▸ **What is being asked**
Return the full listing, so that each line matches the original exactly.

[Start of Attachment]

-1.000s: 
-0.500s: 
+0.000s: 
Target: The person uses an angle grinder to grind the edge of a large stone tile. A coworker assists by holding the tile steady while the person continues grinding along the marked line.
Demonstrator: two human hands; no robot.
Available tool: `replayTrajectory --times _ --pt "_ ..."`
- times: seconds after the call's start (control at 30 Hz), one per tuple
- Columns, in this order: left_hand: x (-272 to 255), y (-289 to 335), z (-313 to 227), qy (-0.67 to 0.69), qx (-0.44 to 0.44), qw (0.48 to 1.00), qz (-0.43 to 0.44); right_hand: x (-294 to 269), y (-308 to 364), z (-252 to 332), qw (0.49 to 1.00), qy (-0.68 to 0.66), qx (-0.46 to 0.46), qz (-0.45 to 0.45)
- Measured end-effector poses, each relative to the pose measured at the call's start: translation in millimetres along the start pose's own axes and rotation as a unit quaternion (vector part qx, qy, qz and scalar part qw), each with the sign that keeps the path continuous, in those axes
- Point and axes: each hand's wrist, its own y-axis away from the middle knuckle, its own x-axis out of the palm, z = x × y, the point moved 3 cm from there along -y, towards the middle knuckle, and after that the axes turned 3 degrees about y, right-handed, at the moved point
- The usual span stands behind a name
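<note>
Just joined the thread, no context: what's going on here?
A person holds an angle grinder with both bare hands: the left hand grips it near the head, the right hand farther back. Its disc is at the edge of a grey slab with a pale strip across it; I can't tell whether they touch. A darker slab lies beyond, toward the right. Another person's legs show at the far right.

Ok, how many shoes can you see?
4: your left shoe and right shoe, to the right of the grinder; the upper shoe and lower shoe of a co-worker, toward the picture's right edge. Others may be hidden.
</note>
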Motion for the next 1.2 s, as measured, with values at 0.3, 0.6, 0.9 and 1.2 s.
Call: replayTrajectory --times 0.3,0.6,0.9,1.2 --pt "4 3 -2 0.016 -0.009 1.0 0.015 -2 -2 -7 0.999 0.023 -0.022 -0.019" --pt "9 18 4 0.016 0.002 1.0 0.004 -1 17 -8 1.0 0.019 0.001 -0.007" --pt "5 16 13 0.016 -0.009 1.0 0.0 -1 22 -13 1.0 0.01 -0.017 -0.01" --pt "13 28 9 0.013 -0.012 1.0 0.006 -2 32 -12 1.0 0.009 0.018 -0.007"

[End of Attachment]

▸ **Response to this task**
-1.000s: 
-0.500s: 
+0.000s: 
Target: The person uses an angle grinder to grind the edge of a large stone tile. A coworker assists by holding the tile steady while the person continues grinding along the marked line.
Demonstrator: two human hands; no robot.
Available tool: `replayTrajectory --times _ --pt "_ ..."`
- times: seconds after the call's start (control at 30 Hz), one per tuple
- Columns, in this order: left_hand: x (-272 to 255), y (-289 to 335), z (-313 to 227), qy (-0.67 to 0.69), qx (-0.44 to 0.44), qw (0.48 to 1.00), qz (-0.43 to 0.44); right_hand: x (-294 to 269), y (-308 to 364), z (-252 to 332), qw (0.49 to 1.00), qy (-0.68 to 0.66), qx (-0.46 to 0.46), qz (-0.45 to 0.45)
- Measured end-effector poses, each relative to the pose measured at the call's start: translation in millimetres along the start pose's own axes and rotation as a unit quaternion (vector part qx, qy, qz and scalar part qw), each with the sign that keeps the path continuous, in those axes
- Point and axes: each hand's wrist, its own y-axis away from the middle knuckle, its own x-axis out of the palm, z = x × y, the point moved 3 cm from there along -y, towards the middle knuckle, and after that the axes turned 3 degrees about y, right-handed, at the moved point
- The usual span stands behind a name
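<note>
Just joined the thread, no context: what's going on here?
A person holds an angle grinder with both bare hands: the left hand grips it near the head, the right hand farther back. Its disc is at the edge of a grey slab with a pale strip across it; I can't tell whether they touch. A darker slab lies beyond, toward the right. Another person's legs show at the far right.

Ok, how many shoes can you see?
4: your left shoe and right shoe, to the right of the grinder; the upper shoe and lower shoe of a co-worker, toward the picture's right edge. Others may be hidden.
</note>
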Motion for the next 1.2 s, as measured, with values at 0.3, 0.6, 0.9 and 1.2 s.
Call: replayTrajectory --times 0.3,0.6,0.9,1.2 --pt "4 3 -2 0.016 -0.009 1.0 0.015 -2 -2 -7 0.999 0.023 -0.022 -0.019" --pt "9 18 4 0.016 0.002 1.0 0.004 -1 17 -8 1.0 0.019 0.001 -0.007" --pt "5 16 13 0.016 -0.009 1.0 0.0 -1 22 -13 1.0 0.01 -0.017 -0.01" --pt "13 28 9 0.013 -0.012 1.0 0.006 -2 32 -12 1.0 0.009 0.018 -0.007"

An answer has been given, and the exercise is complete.